Nonetheless, the Jesus we see in the Power Bible, is well, powerful. He is mysterious, holy, and thoroughly cool. Any kid reading this would definitely be intrigued by him.

There are some other characters, though, that I have some questions about… For example…

Why does young Jesus look like young Jonathan Taylor Thomas???


Why does the Serpent look like freakin Baby Bop???


Why does Legion look like a rabid punk grape??


Why does Andrew look like he smoked weed and experimented with eye shadow??

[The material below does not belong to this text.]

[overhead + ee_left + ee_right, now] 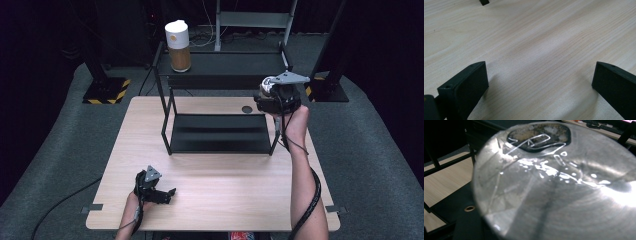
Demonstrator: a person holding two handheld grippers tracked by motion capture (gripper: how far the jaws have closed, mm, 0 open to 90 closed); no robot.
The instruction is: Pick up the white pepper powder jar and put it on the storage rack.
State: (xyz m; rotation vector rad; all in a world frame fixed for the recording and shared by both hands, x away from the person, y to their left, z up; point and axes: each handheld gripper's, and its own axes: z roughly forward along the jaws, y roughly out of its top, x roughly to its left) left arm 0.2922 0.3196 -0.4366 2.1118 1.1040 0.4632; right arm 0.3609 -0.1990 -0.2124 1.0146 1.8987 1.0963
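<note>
Right claw point(270, 95) clenched on shiny can point(559, 185), no readable label, left claw point(167, 192) released over table point(536, 45).

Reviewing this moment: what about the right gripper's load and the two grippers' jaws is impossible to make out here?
- Silvery round object: right gripper view, too close and glary to identify.
- Right gripper: high view, its grey plate and body hide the jaws and the grip.
- Left gripper: left gripper view, bottom edge crops the jaws.
- Canister on the black shelf: high view, markings too small.
</note>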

And Satan…. Well, I don’t even know…

I was amazed by the complexity they were able to capture in some of the stories while still maintaining an accessibility for kids. For example, the beginning of book 7 paints a serious picture of Israelite existence under Roman oppression, an important contextual note that most adults even ignore. This sets the stage powerfully to display Herod’s evil and Jesus’ significance as Messiah to an oppressed people. That’s the kind of subtle thoughtfulness that gives kids a fuller vision of who Jesus is and what it means to believe in him.

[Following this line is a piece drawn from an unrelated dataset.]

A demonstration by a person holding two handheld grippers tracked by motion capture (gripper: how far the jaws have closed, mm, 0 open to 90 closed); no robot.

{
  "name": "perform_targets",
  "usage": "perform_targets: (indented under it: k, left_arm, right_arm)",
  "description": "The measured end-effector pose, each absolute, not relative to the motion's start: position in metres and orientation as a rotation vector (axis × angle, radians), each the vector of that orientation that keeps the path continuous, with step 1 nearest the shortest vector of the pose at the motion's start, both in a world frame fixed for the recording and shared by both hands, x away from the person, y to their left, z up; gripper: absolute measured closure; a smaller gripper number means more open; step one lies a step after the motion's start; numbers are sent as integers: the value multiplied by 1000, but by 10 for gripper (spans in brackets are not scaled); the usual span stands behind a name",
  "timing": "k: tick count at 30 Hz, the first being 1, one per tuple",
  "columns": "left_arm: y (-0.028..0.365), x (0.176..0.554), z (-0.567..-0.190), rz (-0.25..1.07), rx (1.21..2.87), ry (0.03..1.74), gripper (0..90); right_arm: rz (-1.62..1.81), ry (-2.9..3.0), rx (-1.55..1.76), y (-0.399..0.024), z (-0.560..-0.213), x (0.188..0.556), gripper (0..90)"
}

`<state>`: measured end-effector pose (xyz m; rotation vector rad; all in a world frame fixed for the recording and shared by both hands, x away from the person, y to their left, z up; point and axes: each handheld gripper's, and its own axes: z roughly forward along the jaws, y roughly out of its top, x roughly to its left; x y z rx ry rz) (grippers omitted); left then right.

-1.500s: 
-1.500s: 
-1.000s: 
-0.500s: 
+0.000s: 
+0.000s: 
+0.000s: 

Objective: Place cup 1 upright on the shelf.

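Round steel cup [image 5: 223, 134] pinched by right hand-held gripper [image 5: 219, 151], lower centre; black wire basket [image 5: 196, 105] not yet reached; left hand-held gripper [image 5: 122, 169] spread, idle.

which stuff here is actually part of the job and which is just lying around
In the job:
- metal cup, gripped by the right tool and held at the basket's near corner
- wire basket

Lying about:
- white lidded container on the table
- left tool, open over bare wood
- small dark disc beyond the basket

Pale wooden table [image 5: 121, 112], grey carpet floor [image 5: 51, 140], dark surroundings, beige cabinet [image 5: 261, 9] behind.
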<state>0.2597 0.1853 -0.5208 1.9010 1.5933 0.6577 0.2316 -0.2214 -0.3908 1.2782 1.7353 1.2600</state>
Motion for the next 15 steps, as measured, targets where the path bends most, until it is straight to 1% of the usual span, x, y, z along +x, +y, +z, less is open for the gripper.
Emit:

There are other moments where it feels like there is a tension between sticking strictly to the Biblical text and taking some manga liberties. There are silly moments where the characters might make some comic book style noises and jokes, and then there will be this long text box pulled directly from the scriptures that most kids would probably have a really hard time understanding. I imagine this was a big challenge for the publishers and writers, and it points to bigger questions about how we contextualize a very complex Bible in ways that are true, understandable, and accessible for readers:



I’ve been thinking a lot about what it means to engage with Scripture seriously in ways that honor personhood. I often feel that much of the vocabulary we find in Scripture has been dried out, misappropriated, and co-opted in ways that remove prophetic imagination and instead leave us with a limp, stale Gospel that doesn’t inspire or encourage, but only reminds us of how bad we are and what we should do about it. While I don’t necessarily feel that the purpose of The Power Bible was to be prophetic or to inspire kids to change the world, I feel like it has, in a way, backed into its own kind of prophetic place, a place where Scripture isn’t dry or lifeless, but where it can be taken seriously as art, as imagination, and get us to place ourselves in the stories we’ve repeated a billion times. And any time we can step into this story, any time we can be confronted anew by this man Jesus in his joy and awe, our imaginations will be activated. And I think that’s what this book series does.

The Power Bible does a great job imagining the Bible stories in ways that are inspiring, encouraging, and accessible to kids and adults alike. The illustrations are beautiful, the dialogue is fast-paced, and the stories maintain a thoughtful yet creative integrity to the Scriptures. Oh yeah, and this is the coolest, most suave Jesus you’ll ever see.

Young Jonathan Taylor Thomas recommends the Power Bible!